Олечка, милая, из нескольких слов, случайно оброненных Андреем, я поняла, что Вы считаете себя виноватой перед нами. Дорогая моя, это напрасно и бессмысленно. Поверьте, всё это не случайно, всё так, как должно было быть. Не могу сказать за всех, но мне легче жить от мысли, что где-то там далеко, в том мире, в котором я так давно не была, есть кто-то родной мне.

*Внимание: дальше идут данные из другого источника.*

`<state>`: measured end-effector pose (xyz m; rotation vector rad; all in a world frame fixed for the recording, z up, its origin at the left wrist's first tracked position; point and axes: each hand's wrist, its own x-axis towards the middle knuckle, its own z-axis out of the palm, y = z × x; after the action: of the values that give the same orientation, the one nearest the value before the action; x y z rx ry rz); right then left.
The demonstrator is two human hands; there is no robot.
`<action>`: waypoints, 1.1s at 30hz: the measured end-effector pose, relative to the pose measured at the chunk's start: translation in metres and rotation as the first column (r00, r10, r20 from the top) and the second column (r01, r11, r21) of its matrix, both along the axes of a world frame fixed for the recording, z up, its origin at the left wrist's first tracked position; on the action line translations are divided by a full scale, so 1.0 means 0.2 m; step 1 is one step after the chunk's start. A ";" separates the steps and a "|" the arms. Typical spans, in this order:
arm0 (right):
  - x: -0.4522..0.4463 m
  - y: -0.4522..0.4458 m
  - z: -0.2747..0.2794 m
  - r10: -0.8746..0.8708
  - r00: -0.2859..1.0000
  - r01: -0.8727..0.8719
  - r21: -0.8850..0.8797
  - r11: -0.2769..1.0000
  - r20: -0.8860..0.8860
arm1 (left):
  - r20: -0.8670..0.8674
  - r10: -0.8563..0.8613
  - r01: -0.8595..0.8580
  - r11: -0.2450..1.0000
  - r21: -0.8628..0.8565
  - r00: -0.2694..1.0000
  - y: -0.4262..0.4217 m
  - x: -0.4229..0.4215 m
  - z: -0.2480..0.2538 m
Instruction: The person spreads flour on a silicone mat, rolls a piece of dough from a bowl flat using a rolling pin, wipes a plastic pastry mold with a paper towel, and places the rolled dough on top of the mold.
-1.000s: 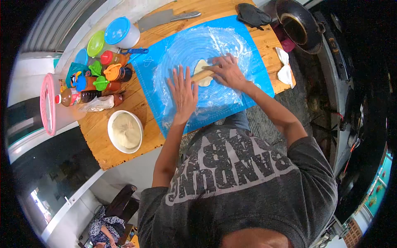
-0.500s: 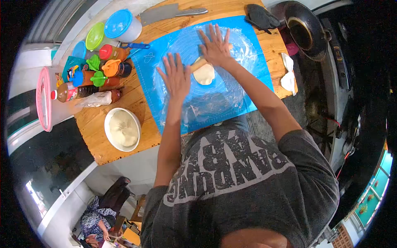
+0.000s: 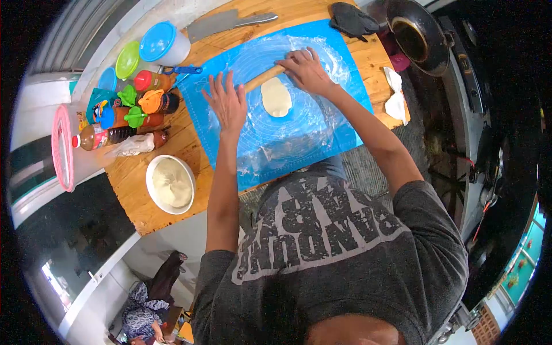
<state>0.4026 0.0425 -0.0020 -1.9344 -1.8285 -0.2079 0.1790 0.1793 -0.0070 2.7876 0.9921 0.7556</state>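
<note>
A wooden rolling pin (image 3: 264, 77) lies slanted over the floured blue mat (image 3: 287, 138), just beyond a flat oval of dough (image 3: 276, 98). My left hand (image 3: 227, 108) rests at the pin's left end with its fingers stretched out and spread. At the other end my right hand (image 3: 309, 71) has its fingers curled over the pin. Neither hand touches the dough piece. A white bowl (image 3: 151, 187) with a larger mass of dough stands on the wooden table (image 3: 129, 198), left of the mat.
Sauce bottles (image 3: 152, 101) and lidded tubs (image 3: 167, 46) crowd the table's left side. A cleaver (image 3: 221, 24) lies at the back edge, a dark cloth (image 3: 352, 20) at the back right. A white cloth (image 3: 394, 95) hangs near the right edge, with a wok (image 3: 414, 40) beyond.
The rolling pin has come off the dough's far part to lie beyond it. My right fingers have gone from spread to curled over the pin. The dough looks longer.
</note>
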 end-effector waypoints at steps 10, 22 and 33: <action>-0.23 -0.47 0.05 -0.207 0.943 0.192 -0.082 0.978 -0.260 | -0.024 -0.258 0.248 0.949 -0.193 0.966 -0.22 0.00 0.08; -0.15 -0.31 -0.06 -0.576 0.817 0.566 -0.149 0.811 -0.032 | -0.135 -0.400 0.372 0.908 -0.193 0.906 -0.01 0.25 -0.02; -0.03 -0.17 0.04 -0.593 0.798 0.559 -0.231 0.796 -0.112 | -0.120 -0.373 0.370 0.928 -0.054 0.920 0.19 0.62 -0.03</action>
<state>0.3967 0.0075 0.0054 -2.5180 -1.1220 -0.0492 0.3021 0.2182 -0.0136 2.8970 0.4526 0.5090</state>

С Вашим Андреем связана одна невероятная история. Она настолько невероятна, что её невозможно изложить на бумаге. Если захочет, он сам Вам её расскажет. Но знайте, что в мире нет ничего случайного, и я уверена, что не случайность и не недоразумение оставили Вас в лагере, а судьба. Судьба оставила Вас в лагере, чтобы потом, много лет спустя, Вы смогли протянуть нам руку помощи. Потому что судьба, или рок, или Бог понимали, что Вы, с Вашей порядочностью и преданностью, непременно её протянете, Вы не забудете нас. Если Вам кажется, что я говорю сумбурно и непонятно, так это потому, что вся эта история сумбурна и непонятна, и только время сможет прояснить её до конца.

Катя уверена, что единственный способ для наших детей и внуков избежать того, что случилось с нами, — это жить, как мы живём, отгородившись от мира километрами непроходимой тайги. Но я не согласна с ней. Я считаю, что единственный способ — это вырастить других людей. Новых людей, не признающих кумиров и не позволяющих другим думать за себя. Людей, способных на понимание и прощение. Мы стараемся так растить наших детей. Судя по Андрею, это возможно и в большом мире. Если в Вашем мире много таких, как он, значит, всё было не зря, значит, судьба перемолола нас не просто так, а чтобы удобрить почву, чтобы выросли новые, достойные поколения.

Страх перед мыслью хуже любой мысли о страшном. Если бы я могла, я кричала бы об этом с самых высоких башен: „Люди, учитесь думать. Люди, не бойтесь думать. Люди, думайте“. Наверное, Вы посмеётесь надо мной, над тем, что в семьдесят с лишним лет я всё ещё верю, что мир можно изменить. Но я верю и знаю, что Вы тоже верите. Как здорово, что жизнь свела нас, пусть даже так ненадолго. С любовью и признательностью, Лена».